Friday 12 November 2010

L’enterrement de Verlaine – The Funeral of Verlaine




Brassens sings Paul Fort’s poem, in which he recalls, in his view, the finest day of the Belle Époque- the day he attended the mass tribute at the funeral of one of the most prominent Bohemian geniuses of the age – Paul Verlaine.

The date is early January 1896 and the scene is the Boulevard Saint Michel (referred to colloquially as the Boul’ Mich) in the Latin Quarter. The backdrop is beauty and elegance in an era when the good things in life were enjoyed.

It was a time when talent was respected and a time of tolerance. The people of Paris, supported their eccentric poet, Paul Verlaine, at the end of his scandalous, dissolute life and they turned out in force for his funeral. Thousands of them thronged the elegant boulevard on that cold winter’s morning. However, as far as Paul Fort was concerned, not one of the people present came close to equalling the stature of the dead man.

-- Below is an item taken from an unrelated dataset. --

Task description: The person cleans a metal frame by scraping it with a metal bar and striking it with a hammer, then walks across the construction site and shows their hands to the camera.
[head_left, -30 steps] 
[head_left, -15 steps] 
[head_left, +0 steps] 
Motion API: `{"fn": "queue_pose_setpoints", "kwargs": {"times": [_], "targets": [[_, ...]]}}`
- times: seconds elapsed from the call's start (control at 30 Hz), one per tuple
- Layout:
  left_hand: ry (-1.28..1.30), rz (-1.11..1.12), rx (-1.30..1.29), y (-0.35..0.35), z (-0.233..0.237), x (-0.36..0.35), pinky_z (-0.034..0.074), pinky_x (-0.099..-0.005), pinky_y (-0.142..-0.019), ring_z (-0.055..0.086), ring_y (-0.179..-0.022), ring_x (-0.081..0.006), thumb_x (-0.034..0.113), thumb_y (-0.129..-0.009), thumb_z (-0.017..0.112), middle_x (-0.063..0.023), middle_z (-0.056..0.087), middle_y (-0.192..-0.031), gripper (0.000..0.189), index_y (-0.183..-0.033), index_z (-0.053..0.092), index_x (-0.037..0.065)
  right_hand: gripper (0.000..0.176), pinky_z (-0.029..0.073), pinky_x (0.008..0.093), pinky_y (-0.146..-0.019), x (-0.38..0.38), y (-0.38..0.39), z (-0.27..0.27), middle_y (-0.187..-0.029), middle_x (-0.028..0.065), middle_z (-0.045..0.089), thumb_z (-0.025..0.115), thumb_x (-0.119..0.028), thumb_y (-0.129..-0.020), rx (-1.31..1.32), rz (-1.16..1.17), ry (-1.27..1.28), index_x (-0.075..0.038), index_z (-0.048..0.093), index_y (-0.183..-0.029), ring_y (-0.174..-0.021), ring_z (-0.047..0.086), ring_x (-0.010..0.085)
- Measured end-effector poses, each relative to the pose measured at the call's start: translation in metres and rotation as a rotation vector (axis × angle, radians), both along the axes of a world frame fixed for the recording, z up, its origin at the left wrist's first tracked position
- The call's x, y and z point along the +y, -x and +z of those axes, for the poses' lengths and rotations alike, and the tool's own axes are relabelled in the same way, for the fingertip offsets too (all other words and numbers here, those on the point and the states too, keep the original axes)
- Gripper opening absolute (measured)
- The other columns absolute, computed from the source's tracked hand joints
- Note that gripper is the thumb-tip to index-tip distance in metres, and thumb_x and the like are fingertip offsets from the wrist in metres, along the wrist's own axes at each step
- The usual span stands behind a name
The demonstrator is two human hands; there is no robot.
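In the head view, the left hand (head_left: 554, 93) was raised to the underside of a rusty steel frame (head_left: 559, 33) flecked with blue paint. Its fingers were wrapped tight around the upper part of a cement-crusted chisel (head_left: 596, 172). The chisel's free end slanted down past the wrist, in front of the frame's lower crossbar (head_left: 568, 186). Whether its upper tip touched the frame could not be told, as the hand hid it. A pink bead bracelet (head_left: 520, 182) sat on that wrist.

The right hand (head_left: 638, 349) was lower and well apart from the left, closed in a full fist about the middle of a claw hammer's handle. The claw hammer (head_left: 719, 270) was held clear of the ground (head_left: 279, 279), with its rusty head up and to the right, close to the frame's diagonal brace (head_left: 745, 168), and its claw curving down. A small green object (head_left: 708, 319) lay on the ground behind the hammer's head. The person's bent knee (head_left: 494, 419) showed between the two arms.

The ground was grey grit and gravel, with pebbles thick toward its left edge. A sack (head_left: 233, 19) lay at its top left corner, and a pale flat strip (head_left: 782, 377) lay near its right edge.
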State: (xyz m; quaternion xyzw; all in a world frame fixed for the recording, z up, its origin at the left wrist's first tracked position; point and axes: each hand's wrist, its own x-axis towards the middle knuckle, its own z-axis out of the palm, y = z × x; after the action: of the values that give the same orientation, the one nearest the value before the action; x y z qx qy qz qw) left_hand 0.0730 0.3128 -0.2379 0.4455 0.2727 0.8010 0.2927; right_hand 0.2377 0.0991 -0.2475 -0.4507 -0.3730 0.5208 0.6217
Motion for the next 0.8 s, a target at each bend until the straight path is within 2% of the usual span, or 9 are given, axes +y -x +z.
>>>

L'ENTERREMENT DE VERLAINE(1)

Le revois-tu mon âme, ce Boul' Mich' d'autrefois
Et dont le plus beau jour fut un jour de beau froid:
Dieu ! S'ouvrit-il jamais une voie aussi pure
Au convoi d'un grand mort suivi de miniatures ?



Tous les grognards - petits - de Verlaine étaient là,
Toussotant, frissonnant, glissant sur le verglas,
Mais qui suivaient ce mort et la désespérance,
Morte enfin, du premier rossignol de la France.(2)
Ou plutôt du second (François de Montcorbier,(3


Voici belle lurette (4) en fut le vrai premier)
N'importe ! Lélian,(5) je vous suivrai toujours!
Premier ? Second ? Vous seul. En ce plus froid des jours.
N'importe ! Je suivrai toujours, l'âme enivrée
Ah ! folle d'une espérance désespérée (6)




Montesquiou-Fezensac(7) et Bibi-la-purée(8)
Vos deux gardes du corps, - entre tous moi dernier.


From the poem of Paul Fort 
My heart, can you see that Boulevard Mich of yore
And whose finest day was a day of cold beauty
God ! Was ever city highway so pure opened up
For hearse of a great man with lesser folk behind?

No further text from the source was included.